The Easel

16th February 2021

Irving Penn: Photographism @Pace

From quite early, Penn showed that commercial photography could merge into art. Clearly, his early training to be a painter shaped his modernist aesthetic. But what magic did he bring to photography? An ability to balance “allurement with revulsion”? The graphic quality of many of his images? Perhaps the timelessness of his images reflects the lessons he derived from great painting and sculpture – “simplicity, rigor, wit, elegance”.

Man Ray’s Subtle Surrealistic Genius Women

Man Ray left painting for photography only to keep striving for photography’s “painterly potential”. Surrealism’s ideas about paradoxical imagery were thus bound to appeal. Did he produce “stunning works of visual art”? He certainly expanded the boundaries of photography and created some memorable images. However, Ray’s work did nothing to prevent surrealism’s decline and, to modern eyes, his images seem overly full of young nude studio assistants.

9th February 2021

Gordon Parks: Beautiful photos of an ugly history

There are two sides to Parks’ photography.
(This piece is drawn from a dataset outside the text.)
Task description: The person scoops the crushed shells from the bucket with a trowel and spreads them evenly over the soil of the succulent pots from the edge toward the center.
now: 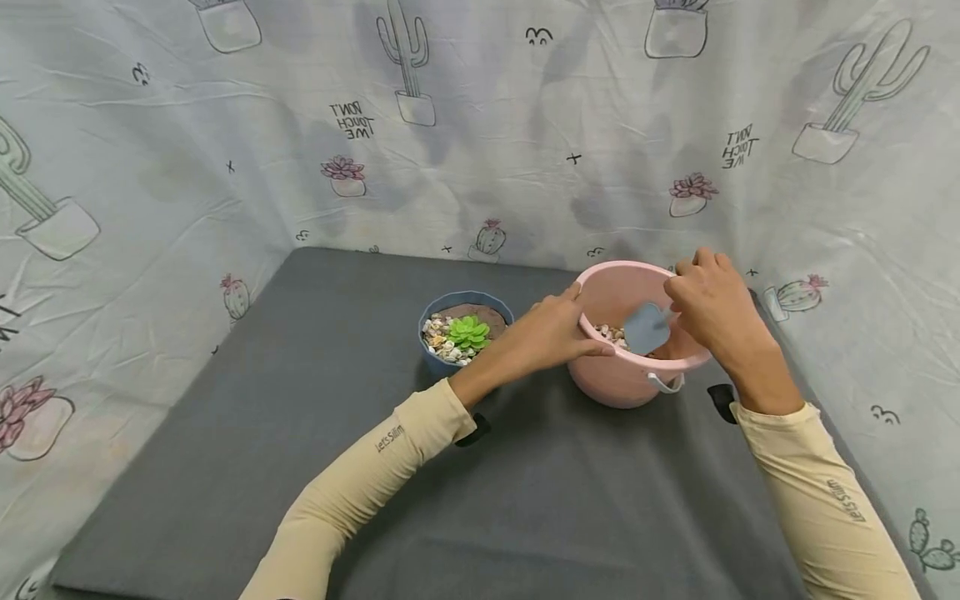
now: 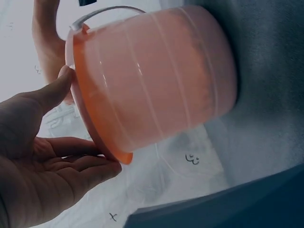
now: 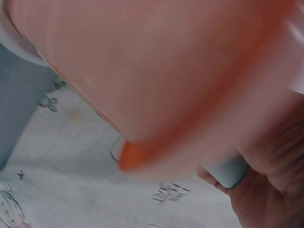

One was the chronicling of civil rights protests. Those images focus on individuals rather than scenes of conflict and show, in a way that still resonates, what it means to be black and American. His other side showed when Parks “allowed his poet’s eye to roam”. These images show “the ambiguity and complications of reality, genuine people … You just see a lot of beauty in these pictures, always beauty.”